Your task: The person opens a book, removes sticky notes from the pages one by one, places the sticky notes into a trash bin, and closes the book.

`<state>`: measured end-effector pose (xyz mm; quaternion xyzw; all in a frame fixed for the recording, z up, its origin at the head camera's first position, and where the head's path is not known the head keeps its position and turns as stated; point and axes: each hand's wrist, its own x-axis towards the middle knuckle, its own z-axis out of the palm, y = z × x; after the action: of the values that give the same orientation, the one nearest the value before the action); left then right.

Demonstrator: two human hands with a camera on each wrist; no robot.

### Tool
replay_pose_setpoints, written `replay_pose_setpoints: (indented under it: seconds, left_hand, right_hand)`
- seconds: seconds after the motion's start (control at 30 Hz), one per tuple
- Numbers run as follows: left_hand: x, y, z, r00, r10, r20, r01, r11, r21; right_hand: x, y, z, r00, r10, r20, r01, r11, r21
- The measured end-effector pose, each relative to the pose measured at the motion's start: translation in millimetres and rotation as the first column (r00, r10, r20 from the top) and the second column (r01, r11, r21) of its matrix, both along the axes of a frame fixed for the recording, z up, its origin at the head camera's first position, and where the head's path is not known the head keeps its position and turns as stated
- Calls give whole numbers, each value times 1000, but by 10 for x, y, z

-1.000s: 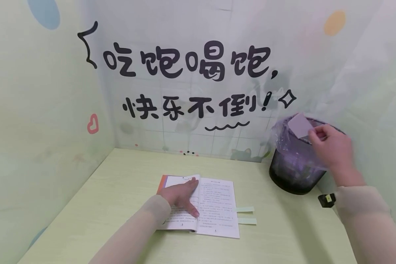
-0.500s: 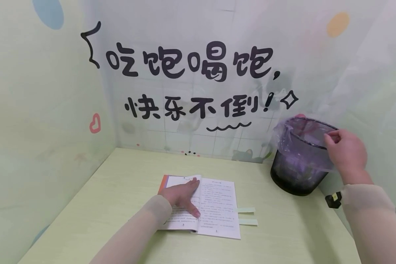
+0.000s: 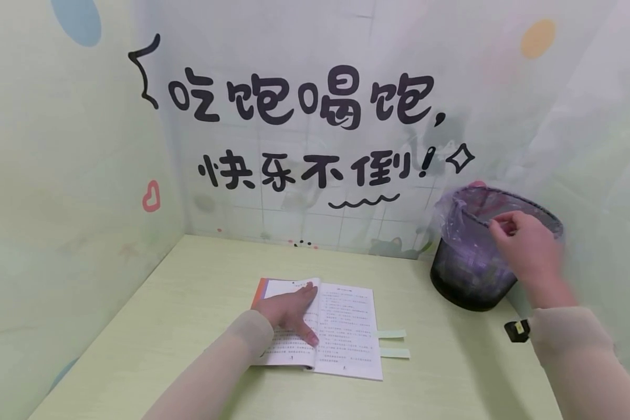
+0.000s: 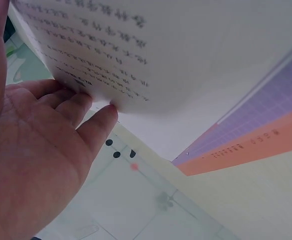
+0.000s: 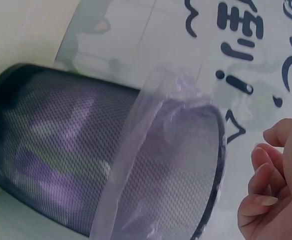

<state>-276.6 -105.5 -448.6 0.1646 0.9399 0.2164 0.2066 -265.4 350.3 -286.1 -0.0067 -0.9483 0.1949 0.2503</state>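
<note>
On the table an open book (image 3: 345,332) lies with printed pages and an orange-and-purple edge (image 4: 235,147) at its left. My left hand (image 3: 289,312) rests on the left page by the fold, thumb and fingers spread; its fingertips touch the page in the left wrist view. My right hand (image 3: 532,248) is up at the front rim of a black mesh wastebasket (image 5: 61,145), and its bag liner (image 3: 448,221) hangs over the edge. Seen from the right wrist, the fingers (image 5: 260,180) curl loosely beside the basket's mouth and hold nothing.
Two pale green paper tabs (image 3: 394,353) stick out from the book's right side. The wastebasket stands at the back right against the printed wall sheet (image 3: 304,227). Side sheets (image 3: 73,192) border the table (image 3: 189,326) left and right.
A second ago my right hand pinched a small pinkish square of paper over the wastebasket; now the paper is gone from it. The hand went right, then back left. The left hand stays put.
</note>
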Motion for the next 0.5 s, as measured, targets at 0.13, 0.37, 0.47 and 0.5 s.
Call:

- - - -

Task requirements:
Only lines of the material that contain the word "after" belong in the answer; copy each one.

Answer area:
`<state>`: measured end-effector pose (xyz mm; quaternion xyzw; all in a frame fixed for the recording, z up, its origin at the head camera's first position, and where the head's path is not known the head keeps its position and turns as stated; point and axes: each hand's wrist, its own x-axis towards the middle knuckle, its own z-axis out of the palm, y = z × x; after the action: of the values that give the same orientation, the one nearest the value before the action); left then right.
- seconds: seconds after the motion's start (control at 30 Hz), one per tuple

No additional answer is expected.